Complement activation may result in altered biodistribution caused by rapid clearance from the bloodstream via phagocytosis by mononuclear cells. In addition, complement activation can support cell-mediated immunity through the enhancement of B-cell responses and promotion of dendritic cells (DC) and T-cell activation.⁸ Understanding the interaction of GO with immune cells is crucial for the development of biomedical technologies and some recent interesting reviews have focused on the mechanisms occurring when GBM interact with immune systems.^18,72,80,81 The results on immune activation are contrasting but we can certainly assume that there is a strict connection between GO size, oxidation and functionalization and effects on immune cells.¹⁸ For example, human peripheral blood mononuclear cells (PBMC), which include lymphocytes, monocytes, and dendritic cells, did not show significant stimulation (proliferation)/immunosuppression (cytotoxicity) below 75 μg mL⁻¹ after incubation by either pristine graphene or GO.⁶⁸ However, proinflammatory cytokine expression quantification showed that PBMCs treated with pristine graphene expressed relatively higher levels of IL-8 and IL-6 compared to GO samples, thus indicating the inflammatory potential of the former.⁶⁸

A recent study demonstrated that GO induced proinflammatory cytokine expression in a size-dependent fashion, with smaller sized GO (<1 μm) being more effective than larger ones (1–10 μm).^18,82

Macrophages (Fig. 3-2d), the professional phagocytes of nanomaterials, seem to better uptake GO compared to pristine graphene, since the latter remains blocked on the cell surface, probably because it is poorly dispersed in water.^68,72 It was reported that at 50 μg mL⁻¹, pristine graphene induces macrophage apoptosis, while below this concentration it triggers cytokine release and impairs macrophage function.^68,83,84 Ingested GO sheets form aggregates in macrophage cytoplasm^80,85 and induce the production of proinflammatory cytokines.^72,75,80 Macrophage phagocytosis depends on GO lateral size; large sheets can align with the membranes of cells and develop a “masking” effect isolating cells from the environment.⁸⁶ This effect is similar to the “wrapping” effect on bacterial cells that causes their isolation and consequent growth inhibition.¹⁹ Large GO sheets (750–1330 nm), in comparison with their smaller counterparts (50–350 nm), can induce M1 macrophage polarization, NF-κB activation and the production of proinflammatory cytokines.⁸⁷

A direct comparison of the effect of materials with similar dispersibility but different oxidation states (GO and rGO nanoplatelets with size <100 nm) was conducted for monocytes and macrophage precursors (Fig. 5). GO nanoparticles have been obtained with the modified Hummers’ method and sonication, while rGO was obtained via UV photoreduction of the former.⁸⁸ rGO is better ingested in respect to GO but induces differential expression patterns of antioxidative enzymes. The effects of exposed THP-1 cells could also pass to THP-1a as shown in Fig. 5, reproduced from ref. 88 GO nanoparticles (GONPs) demonstrated a stronger inhibition of THP-1a phagocytosis towards E. coli as compared to rGO nanoparticles (rGONPs) and both GONPs and rGONPs impaired the phagocytosis and endocytosis abilities of THP-1a.
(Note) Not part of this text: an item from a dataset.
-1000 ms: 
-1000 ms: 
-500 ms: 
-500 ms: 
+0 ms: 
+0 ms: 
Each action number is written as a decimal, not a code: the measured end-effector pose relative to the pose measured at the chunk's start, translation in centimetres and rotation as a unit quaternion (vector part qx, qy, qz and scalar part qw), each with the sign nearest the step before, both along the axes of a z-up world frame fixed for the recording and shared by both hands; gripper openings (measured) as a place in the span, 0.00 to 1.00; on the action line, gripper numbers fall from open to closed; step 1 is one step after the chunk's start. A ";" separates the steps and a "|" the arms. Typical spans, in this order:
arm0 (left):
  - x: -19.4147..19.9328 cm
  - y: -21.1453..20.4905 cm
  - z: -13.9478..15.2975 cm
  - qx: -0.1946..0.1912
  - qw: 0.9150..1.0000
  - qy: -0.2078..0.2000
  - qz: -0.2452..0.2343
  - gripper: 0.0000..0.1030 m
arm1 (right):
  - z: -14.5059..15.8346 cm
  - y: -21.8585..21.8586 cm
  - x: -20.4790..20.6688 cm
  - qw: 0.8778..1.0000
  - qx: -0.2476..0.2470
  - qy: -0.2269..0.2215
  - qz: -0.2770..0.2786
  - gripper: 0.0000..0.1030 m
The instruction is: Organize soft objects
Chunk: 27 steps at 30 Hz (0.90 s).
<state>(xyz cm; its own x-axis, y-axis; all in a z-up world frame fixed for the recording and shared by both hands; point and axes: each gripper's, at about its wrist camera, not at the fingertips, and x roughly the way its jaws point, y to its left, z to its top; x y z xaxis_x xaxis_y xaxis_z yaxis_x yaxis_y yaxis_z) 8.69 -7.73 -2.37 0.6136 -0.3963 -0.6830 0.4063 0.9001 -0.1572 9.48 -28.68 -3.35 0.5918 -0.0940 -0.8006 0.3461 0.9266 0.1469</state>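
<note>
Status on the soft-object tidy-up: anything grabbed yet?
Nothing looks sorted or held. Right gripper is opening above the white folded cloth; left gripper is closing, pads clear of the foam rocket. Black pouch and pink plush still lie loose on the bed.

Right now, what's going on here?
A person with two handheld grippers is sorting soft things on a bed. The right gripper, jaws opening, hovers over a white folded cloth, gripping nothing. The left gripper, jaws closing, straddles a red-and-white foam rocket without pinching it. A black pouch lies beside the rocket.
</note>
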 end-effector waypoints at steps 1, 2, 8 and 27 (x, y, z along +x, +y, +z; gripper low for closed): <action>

Concerning the BC effect, phagocytosis by macrophages seems to be mediated by the Fcγ receptor that recognizes GO opsonized by IgG.⁷⁵ Surface modification of GO with PEG reduces IgG enrichment in the GO corona, and consequently inhibits macrophage phagocytosis and improves biocompatibility. However, it should also be kept in mind that other proteins (such as complement C4, serotransferrin or unknown proteins) might also cause specific ligand–receptor interactions and affect the circulation time of functionalized GO.⁵⁶

Other important phagocytic cells are dendritic cells (DC) that activate antigen-specific T cells, after (i) antigen capture, (ii) intracellular processing and (iii) the presentation of the antigen within the MHC complex on the cell surface.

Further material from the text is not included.